- Your goal -
Repeat everything in the listing exactly, except for the images.
====== Stored data
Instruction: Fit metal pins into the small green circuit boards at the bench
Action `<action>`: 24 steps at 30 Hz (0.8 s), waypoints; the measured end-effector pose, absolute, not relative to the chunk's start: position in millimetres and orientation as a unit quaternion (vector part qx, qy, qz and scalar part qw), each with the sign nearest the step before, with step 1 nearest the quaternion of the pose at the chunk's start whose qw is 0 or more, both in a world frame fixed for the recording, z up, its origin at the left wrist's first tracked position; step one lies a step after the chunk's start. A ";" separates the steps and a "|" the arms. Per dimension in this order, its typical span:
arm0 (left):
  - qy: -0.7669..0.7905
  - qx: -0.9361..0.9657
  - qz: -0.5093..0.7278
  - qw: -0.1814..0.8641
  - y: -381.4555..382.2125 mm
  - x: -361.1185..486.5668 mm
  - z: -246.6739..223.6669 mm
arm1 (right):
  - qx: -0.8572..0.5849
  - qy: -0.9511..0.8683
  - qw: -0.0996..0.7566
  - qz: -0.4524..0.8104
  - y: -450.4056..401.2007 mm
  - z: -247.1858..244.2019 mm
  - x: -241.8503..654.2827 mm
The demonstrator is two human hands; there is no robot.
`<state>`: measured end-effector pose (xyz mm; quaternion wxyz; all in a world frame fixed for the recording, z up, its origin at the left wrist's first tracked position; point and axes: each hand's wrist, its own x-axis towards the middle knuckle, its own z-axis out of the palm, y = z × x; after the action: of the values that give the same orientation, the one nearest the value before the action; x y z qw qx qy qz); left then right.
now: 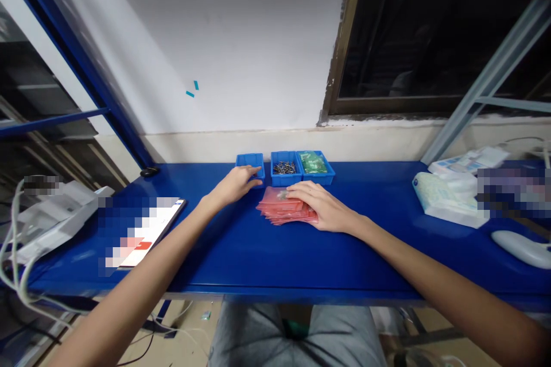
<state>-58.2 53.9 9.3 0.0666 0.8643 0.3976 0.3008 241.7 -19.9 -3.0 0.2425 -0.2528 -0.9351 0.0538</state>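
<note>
My left hand (235, 184) is at the leftmost blue bin (250, 159), its fingers over the near part and right side of the bin. Those fingers are apart, with nothing visible between them; what the bin contains is largely hidden. My right hand (321, 203) lies with stretched fingers on top of a stack of pink plastic bags (282, 206). Something small and greyish shows inside the top bag, too unclear to name. Just behind the stack stands a second blue bin (279, 180) with many small metal screw-like pieces (284, 168).
A third blue bin (329, 175) holds green packets (313, 162). On the left lie a tablet-like screen (161, 223) and white cables (19, 264). A tissue pack (447, 200) and a white mouse (520, 248) lie on the right of the blue table (258, 258).
</note>
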 end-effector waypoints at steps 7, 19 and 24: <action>0.350 0.873 0.315 0.127 68.1 -47.0 9.8 | -0.266 -0.946 0.182 0.035 -15.0 -5.2 245.0; 0.334 0.903 0.258 0.079 7.7 -29.2 27.7 | -0.265 -0.943 0.201 0.026 -8.0 -8.6 240.8; 0.357 0.912 0.194 0.055 -14.2 -20.8 9.3 | -0.306 -0.926 0.211 0.067 -13.2 -11.1 252.2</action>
<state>-20.8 -14.2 9.3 0.0547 0.9122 0.3569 0.1937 252.2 -13.2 -11.1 0.2114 -0.3061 -0.9258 0.0668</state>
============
- Response area -
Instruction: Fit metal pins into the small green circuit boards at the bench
Action `<action>`: 24 steps at 30 Hz (0.8 s), waypoints; the measured end-effector pose, absolute, not relative to the chunk's start: position in millimetres and orientation as a unit quaternion (vector part qx, qy, qz and scalar part qw), each with the sign nearest the step before, with step 1 nearest the quaternion of the pose at the chunk's start whose qw is 0 or more, both in a world frame fixed for the recording, z up, its origin at the left wrist's first tracked position; step one lies a step after the chunk's start. A ";" separates the steps and a "|" the arms. Per dimension in this order, its typical span:
arm0 (left):
  - qy: -0.7669..0.7905
  - qx: -0.9361..0.9657
  - qz: -0.5093..0.7278
  - qw: -0.1814..0.8641
  - y: -381.4555..382.2125 mm
  - x: -361.1185..486.5668 mm
  - z: -246.6739..223.6669 mm
arm1 (right):
  - qx: -0.8572..0.5849
  - qy: -0.9511..0.8683
  - qw: -0.0996..0.7566
  - qz: -0.4524..0.8104
  - y: -450.4056..401.2007 mm
  - z: -247.1858..244.2019 mm
  - x: -241.8503..654.2827 mm
The demonstrator is two human hands; there is no robot.
`<state>`: measured end-effector pose (xyz mm; quaternion wxyz; all in a world frame fixed for the recording, z up, its origin at the left wrist's first tracked position; point and axes: each hand's wrist, its own x-axis towards the middle knuckle, its own z-axis out of the palm, y = z × x; after the action: of the values that give the same orientation, the one nearest the value before the action; x y z qw qx qy qz); left then right.
now: 
<state>-58.2 53.9 9.3 0.0666 0.8643 0.3976 0.3008 241.7 -19.9 -3.0 0.2425 -0.2528 -0.9351 0.0538</state>
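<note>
My left hand (235, 184) is at the leftmost blue bin (250, 159), its fingers over the near part and right side of the bin. Those fingers are apart, with nothing visible between them; what the bin contains is largely hidden. My right hand (321, 203) lies with stretched fingers on top of a stack of pink plastic bags (282, 206). Something small and greyish shows inside the top bag, too unclear to name. Just behind the stack stands a second blue bin (279, 180) with many small metal screw-like pieces (284, 168).
A third blue bin (329, 175) holds green packets (313, 162). On the left lie a tablet-like screen (161, 223) and white cables (19, 264). A tissue pack (447, 200) and a white mouse (520, 248) lie on the right of the blue table (258, 258).
</note>
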 end-effector waypoints at steps 7, 19 and 24: <action>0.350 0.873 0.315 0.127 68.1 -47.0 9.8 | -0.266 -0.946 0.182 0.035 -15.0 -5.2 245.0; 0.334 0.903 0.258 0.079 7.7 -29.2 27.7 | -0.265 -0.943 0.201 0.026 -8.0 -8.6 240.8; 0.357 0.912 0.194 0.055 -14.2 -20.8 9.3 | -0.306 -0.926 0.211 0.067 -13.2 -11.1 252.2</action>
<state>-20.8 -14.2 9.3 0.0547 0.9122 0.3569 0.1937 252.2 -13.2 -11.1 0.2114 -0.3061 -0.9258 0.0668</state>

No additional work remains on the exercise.